安心で安全なデバイスの設計に向けて

私たちは、電気機器や送電線から発生する電磁界(電波)に日々さらされています。電磁界の強度が非常に強くなると、人体に影響をおよぼす可能性があります。私たちの研究室では、安全な電気機器をどのように設計していけばいいのかという工学的なチャレンジ精神と、その安全基準をどのように設定するかという学問的な興味からこの研究に取り組んでいます。

 

電気自動車の安全設計

電気自動車は配線が多く、車内に発生する電磁界を人が浴びたときの影響への関心が高まっています。また、最近は電気自動車のワイヤレス給電(WPT)の実用化に向けて、その安全性にも注目が集まっています。私たちの研究室では、電気自動車モデルと人体モデルを組み合わせ、車内の人に誘導される電流をシミュレーションで計算し、人体への安全性を評価する技術を確立しました。

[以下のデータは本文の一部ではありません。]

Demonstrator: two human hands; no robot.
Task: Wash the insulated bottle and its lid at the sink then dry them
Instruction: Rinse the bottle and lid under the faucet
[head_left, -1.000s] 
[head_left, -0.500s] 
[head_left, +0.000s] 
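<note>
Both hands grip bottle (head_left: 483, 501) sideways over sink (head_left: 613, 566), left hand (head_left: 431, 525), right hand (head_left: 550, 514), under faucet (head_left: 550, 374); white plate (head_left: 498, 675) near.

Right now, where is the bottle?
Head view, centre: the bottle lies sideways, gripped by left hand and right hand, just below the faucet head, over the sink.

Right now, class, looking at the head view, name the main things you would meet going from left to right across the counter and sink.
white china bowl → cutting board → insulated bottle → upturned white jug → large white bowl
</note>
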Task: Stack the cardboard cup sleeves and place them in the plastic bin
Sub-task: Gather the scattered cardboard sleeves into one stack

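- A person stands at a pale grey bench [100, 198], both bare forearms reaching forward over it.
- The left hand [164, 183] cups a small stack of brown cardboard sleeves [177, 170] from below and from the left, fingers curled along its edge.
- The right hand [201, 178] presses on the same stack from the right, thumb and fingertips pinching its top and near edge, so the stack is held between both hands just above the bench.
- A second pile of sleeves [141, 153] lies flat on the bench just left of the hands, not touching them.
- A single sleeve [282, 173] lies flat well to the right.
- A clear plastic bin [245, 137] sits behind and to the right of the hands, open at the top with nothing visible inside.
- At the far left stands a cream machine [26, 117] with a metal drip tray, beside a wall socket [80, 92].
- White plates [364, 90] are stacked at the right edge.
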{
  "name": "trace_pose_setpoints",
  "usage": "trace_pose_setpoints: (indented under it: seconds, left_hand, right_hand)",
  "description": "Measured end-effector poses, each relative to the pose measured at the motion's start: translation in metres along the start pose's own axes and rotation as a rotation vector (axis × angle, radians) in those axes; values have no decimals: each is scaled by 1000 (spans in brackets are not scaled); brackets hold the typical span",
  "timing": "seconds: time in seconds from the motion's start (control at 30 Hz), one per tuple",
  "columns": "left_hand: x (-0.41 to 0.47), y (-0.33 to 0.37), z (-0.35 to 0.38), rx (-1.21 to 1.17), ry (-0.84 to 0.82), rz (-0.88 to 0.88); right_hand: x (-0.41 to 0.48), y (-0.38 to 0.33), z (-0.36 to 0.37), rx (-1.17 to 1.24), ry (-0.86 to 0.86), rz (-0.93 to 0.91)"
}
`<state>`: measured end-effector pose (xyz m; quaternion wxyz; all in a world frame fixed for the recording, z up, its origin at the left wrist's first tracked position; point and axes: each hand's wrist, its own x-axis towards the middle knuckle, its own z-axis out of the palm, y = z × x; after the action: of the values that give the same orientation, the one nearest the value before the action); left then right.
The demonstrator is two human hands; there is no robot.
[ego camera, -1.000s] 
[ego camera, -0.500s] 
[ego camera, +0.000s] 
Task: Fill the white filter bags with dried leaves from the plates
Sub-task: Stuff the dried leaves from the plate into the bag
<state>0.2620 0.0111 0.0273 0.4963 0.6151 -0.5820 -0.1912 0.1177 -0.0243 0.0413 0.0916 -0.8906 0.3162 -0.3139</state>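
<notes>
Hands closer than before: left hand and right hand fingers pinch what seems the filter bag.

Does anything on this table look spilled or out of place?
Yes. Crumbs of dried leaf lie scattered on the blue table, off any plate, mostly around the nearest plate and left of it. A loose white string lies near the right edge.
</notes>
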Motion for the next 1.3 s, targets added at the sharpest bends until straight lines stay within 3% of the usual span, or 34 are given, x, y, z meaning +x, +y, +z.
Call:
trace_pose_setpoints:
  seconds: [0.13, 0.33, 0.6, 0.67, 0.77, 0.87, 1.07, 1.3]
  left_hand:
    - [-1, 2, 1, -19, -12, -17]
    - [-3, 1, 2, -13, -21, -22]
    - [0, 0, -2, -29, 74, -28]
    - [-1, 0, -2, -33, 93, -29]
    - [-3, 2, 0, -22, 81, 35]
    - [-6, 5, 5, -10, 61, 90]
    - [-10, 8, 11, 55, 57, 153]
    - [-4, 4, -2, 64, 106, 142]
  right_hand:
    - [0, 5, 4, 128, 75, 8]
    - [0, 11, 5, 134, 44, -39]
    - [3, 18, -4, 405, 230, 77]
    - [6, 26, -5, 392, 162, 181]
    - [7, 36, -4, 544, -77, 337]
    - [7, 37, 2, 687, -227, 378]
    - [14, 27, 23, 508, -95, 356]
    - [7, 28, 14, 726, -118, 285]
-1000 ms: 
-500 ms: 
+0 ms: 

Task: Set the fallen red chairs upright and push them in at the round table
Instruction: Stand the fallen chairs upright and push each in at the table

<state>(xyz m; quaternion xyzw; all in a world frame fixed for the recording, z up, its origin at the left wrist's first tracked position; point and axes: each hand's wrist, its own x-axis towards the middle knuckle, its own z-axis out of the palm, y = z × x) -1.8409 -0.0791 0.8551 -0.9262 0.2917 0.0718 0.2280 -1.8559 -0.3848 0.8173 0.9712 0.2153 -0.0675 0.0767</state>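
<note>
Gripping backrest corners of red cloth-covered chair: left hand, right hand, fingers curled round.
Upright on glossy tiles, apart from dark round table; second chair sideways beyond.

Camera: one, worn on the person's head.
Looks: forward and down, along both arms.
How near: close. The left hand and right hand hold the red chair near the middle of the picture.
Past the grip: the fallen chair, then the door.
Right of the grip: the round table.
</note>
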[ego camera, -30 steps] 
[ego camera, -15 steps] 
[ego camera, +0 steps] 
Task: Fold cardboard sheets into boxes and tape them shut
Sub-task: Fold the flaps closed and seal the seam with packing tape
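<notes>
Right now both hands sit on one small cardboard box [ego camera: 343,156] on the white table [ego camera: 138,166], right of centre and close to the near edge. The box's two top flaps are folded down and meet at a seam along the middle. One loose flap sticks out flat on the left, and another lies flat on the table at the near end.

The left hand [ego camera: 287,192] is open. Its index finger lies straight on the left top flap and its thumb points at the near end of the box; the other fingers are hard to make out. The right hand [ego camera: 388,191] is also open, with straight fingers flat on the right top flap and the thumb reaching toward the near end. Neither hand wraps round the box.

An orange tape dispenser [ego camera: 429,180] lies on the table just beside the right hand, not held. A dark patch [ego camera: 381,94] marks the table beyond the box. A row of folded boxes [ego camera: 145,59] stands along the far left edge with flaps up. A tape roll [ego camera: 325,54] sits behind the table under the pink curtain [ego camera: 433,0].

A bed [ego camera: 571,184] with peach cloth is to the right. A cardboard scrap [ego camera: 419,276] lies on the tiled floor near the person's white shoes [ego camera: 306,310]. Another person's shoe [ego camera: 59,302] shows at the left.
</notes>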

この開発モデルは、安全な設計に生かされることが期待されます。

 

スマートフォン(5Gを含む)など無線機器の安全性評価

近年の通信技術の目覚ましい発展により、携帯電話などの無線通信機器は従来の想定を上回る周波数で利用されるようになりました。高周波環境の安全性についてのデータを蓄積することが急がれる中、私たちの研究室では人体モデルを用い、電波による体温上昇のシミュレーションを行なっています。

解析結果は、世界保健機構(WHO)による電磁界ばく露に関する文書、国際非電離放射線防護委員会(ICNIRP)のガイドライン、米国電気電子学会(IEEE)の定める規格、日本の電波防護指針の根拠として採用されています。日本でも2020年春より順次始まる5Gサービス展開に先立った安全の確保にも貢献しています。この開発モデルは、人体を考慮したアンテナ設計にも応用可能です。